But Anderson hasn’t been a totally benevolent god. Speaking only for the newsroom, several on-call copy desk staff recently lost all of their hours. The company has informed the union that it intends to do away with pool cars for photographers, even though the alternative – having photographers use their personal vehicles and paying mileage – would be prohibitively more expensive. Although people have been hired to fill some vacancies, we remain woefully understaffed. And we’re all still 5 percent poorer, or more, if you add in factors such as inflation.

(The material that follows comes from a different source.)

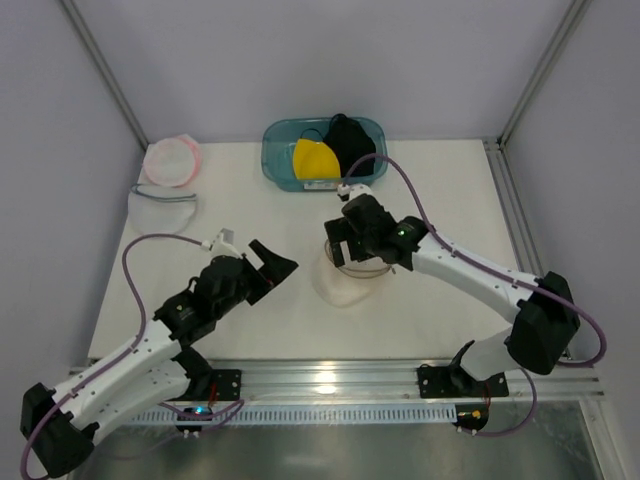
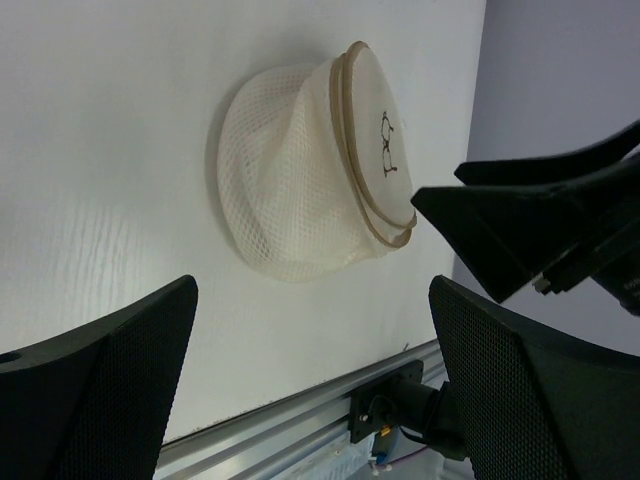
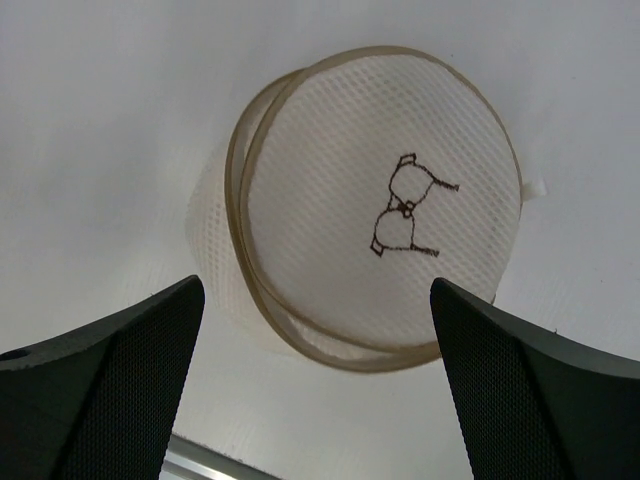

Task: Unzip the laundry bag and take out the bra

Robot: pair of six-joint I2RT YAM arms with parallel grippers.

But under SMI, there is renewed optimism that the PD will survive into the future and that we’ll be able to continue doing what we love. We look forward to bargaining in good faith with the company next year for a new contract that rewards people for their hard work and for the sacrifices they made getting us to this point.

You want my advice? Be a loud advocate for change, and if that doesn’t get you anywhere, start looking for a new leader. Our experience in Santa Rosa may not be the norm in a world where media companies are traded like commodities in mostly back-room deals.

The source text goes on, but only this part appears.